* [Records drawn from a dataset]:
◆ ◆ ◆ ◆ ◆
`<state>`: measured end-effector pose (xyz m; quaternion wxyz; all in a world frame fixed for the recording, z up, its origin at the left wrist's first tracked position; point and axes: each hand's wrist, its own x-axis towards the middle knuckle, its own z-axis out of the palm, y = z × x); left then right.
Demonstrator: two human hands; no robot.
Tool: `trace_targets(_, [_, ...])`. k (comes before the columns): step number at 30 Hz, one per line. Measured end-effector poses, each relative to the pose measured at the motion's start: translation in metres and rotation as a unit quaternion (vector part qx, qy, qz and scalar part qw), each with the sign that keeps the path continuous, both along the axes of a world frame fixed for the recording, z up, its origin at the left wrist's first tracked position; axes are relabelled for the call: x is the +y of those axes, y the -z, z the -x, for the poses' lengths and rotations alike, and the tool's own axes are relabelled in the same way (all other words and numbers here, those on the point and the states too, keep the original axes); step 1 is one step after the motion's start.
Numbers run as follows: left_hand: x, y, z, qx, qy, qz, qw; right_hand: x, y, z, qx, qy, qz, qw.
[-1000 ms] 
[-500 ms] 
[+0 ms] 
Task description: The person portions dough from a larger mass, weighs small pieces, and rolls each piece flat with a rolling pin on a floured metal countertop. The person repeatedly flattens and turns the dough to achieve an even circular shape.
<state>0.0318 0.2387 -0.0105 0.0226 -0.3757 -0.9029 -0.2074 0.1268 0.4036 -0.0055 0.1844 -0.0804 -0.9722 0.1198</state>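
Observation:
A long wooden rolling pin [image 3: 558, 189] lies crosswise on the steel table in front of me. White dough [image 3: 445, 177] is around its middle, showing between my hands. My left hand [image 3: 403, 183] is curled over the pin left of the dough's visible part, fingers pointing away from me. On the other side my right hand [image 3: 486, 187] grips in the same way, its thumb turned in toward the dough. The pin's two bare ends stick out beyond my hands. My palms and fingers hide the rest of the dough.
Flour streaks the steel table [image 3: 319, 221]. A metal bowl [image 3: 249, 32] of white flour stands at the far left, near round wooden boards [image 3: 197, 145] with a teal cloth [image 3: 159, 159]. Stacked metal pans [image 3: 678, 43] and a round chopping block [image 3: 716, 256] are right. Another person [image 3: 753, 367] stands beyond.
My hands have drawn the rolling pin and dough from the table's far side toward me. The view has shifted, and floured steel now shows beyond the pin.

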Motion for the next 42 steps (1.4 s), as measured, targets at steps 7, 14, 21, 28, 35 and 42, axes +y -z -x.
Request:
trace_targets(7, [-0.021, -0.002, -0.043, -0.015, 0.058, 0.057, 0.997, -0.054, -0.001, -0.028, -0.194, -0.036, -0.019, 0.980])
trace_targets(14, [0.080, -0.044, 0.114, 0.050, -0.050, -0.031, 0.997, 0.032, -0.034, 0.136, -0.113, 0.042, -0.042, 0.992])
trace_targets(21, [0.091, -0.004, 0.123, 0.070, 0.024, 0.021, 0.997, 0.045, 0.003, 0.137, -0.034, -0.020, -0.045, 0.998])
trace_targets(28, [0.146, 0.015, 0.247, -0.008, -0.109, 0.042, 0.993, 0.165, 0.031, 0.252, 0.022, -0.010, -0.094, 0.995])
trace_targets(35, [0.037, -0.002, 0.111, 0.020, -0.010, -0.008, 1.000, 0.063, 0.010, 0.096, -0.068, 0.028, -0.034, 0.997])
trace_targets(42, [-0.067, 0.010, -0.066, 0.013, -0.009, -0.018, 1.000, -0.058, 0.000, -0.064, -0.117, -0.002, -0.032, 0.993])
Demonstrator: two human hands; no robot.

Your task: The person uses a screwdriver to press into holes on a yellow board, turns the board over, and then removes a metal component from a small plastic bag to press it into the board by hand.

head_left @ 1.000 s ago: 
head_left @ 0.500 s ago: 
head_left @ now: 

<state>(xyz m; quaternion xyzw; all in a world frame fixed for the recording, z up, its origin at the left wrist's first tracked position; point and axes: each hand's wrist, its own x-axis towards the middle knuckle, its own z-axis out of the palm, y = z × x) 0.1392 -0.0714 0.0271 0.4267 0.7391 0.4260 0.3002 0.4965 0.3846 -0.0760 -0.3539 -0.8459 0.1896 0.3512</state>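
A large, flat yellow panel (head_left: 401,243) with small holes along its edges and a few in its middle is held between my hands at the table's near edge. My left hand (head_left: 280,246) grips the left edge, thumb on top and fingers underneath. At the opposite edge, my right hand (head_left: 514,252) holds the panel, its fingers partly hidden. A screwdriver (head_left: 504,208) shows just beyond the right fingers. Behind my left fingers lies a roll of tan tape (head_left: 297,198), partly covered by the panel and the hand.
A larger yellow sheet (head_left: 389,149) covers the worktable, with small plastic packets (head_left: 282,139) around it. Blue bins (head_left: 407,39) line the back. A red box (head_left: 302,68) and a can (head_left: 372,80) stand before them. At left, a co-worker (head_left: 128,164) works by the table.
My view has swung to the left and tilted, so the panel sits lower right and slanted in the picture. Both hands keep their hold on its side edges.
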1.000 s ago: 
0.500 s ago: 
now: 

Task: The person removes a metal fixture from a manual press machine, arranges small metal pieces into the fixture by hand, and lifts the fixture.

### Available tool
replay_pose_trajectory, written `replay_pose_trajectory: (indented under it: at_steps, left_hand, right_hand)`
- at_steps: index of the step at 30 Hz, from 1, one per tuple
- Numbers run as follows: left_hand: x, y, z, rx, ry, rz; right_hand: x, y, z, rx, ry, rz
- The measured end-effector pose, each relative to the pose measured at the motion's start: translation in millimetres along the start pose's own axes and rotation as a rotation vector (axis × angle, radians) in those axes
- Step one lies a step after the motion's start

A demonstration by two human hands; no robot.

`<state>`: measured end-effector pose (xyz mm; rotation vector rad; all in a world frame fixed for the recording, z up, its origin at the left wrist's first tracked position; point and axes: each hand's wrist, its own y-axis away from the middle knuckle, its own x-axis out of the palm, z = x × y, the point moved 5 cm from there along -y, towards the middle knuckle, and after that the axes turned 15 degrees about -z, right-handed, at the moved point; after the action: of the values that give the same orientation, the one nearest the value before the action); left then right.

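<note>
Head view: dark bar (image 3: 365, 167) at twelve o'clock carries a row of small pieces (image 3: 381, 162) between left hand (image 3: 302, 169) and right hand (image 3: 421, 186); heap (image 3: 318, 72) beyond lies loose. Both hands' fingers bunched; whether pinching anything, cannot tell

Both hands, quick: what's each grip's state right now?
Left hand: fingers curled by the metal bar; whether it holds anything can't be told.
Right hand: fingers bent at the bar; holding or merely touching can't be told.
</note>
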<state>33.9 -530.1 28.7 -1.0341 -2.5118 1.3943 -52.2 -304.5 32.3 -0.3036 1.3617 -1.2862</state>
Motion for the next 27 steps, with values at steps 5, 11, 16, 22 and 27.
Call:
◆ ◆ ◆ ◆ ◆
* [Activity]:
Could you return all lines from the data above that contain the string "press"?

* [Response below]:
Your task: The person uses a screwdriver to press into holes on a yellow board, turns the board over, and then removes a metal component from a small plastic bag to press it into the board by hand.
Task: The person removes a metal fixture from a manual press machine, arranges small metal pieces into the fixture by hand, and lifts the fixture.

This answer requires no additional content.